• _COLLECTED MATERIAL_:
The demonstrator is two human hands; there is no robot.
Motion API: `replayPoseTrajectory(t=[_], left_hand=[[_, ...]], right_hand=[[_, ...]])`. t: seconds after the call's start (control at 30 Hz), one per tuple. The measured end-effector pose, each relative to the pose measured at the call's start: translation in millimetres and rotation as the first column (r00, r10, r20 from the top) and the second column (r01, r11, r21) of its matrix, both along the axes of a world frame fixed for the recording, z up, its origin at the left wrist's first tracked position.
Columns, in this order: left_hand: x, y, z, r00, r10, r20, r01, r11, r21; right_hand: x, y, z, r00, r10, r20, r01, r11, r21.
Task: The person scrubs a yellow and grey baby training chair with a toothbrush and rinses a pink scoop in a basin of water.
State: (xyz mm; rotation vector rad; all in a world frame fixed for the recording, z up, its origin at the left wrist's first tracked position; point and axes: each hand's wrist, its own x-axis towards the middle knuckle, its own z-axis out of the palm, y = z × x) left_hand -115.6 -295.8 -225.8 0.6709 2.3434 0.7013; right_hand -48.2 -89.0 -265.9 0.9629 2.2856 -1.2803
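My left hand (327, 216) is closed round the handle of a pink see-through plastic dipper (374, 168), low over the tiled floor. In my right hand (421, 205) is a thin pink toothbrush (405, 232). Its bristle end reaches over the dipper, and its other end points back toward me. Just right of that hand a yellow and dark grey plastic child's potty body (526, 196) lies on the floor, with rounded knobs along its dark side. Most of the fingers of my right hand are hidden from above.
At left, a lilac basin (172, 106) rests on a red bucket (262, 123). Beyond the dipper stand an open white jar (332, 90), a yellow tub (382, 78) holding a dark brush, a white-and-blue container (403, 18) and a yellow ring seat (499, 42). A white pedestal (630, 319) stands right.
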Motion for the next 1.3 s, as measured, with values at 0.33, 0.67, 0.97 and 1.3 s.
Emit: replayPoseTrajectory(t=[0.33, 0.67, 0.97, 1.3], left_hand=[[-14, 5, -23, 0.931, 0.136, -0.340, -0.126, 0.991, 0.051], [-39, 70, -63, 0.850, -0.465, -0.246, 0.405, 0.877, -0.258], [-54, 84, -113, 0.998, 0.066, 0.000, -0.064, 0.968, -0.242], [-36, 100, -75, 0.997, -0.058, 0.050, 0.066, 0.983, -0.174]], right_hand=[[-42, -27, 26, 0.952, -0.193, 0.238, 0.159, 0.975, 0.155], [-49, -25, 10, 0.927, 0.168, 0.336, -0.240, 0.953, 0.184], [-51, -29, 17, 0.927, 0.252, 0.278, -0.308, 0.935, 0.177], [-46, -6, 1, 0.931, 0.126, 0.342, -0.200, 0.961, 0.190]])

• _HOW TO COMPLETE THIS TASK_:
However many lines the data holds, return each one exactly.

• _RESULT_:
The demonstrator is two human hands; there is no robot.
Motion API: `replayPoseTrajectory(t=[_], left_hand=[[_, ...]], right_hand=[[_, ...]])`. t: seconds after the call's start (control at 30 Hz), one per tuple. The measured end-effector pose, each relative to the pose measured at the call's start: translation in millimetres and rotation as the first column (r00, r10, r20 from the top) and the second column (r01, r11, r21) of its matrix, both along the axes of a world frame fixed for the recording, z up, its origin at the left wrist's first tracked position.
Columns, in this order: left_hand: x, y, z, r00, r10, r20, r01, r11, r21; right_hand: x, y, z, r00, r10, r20, r01, r11, r21.
Task: The person scrubs a yellow and grey baby training chair with a toothbrush and rinses a pink scoop in a basin of water.
State: (xyz mm; rotation vector rad; all in a world frame fixed for the recording, z up, its origin at the left wrist's first tracked position; point and axes: each hand's wrist, its own x-axis towards the middle knuckle, its own z-axis out of the palm, y = z × x) left_hand -115.6 -295.8 -225.8 0.6709 2.3434 0.7013; right_hand -48.2 -89.0 -265.9 0.9629 2.2856 -1.2803
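My left hand (327, 216) is closed round the handle of a pink see-through plastic dipper (374, 168), low over the tiled floor. In my right hand (421, 205) is a thin pink toothbrush (405, 232). Its bristle end reaches over the dipper, and its other end points back toward me. Just right of that hand a yellow and dark grey plastic child's potty body (526, 196) lies on the floor, with rounded knobs along its dark side. Most of the fingers of my right hand are hidden from above.
At left, a lilac basin (172, 106) rests on a red bucket (262, 123). Beyond the dipper stand an open white jar (332, 90), a yellow tub (382, 78) holding a dark brush, a white-and-blue container (403, 18) and a yellow ring seat (499, 42). A white pedestal (630, 319) stands right.
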Motion for the next 1.3 s, as measured, with values at 0.33, 0.67, 0.97 and 1.3 s.
Emit: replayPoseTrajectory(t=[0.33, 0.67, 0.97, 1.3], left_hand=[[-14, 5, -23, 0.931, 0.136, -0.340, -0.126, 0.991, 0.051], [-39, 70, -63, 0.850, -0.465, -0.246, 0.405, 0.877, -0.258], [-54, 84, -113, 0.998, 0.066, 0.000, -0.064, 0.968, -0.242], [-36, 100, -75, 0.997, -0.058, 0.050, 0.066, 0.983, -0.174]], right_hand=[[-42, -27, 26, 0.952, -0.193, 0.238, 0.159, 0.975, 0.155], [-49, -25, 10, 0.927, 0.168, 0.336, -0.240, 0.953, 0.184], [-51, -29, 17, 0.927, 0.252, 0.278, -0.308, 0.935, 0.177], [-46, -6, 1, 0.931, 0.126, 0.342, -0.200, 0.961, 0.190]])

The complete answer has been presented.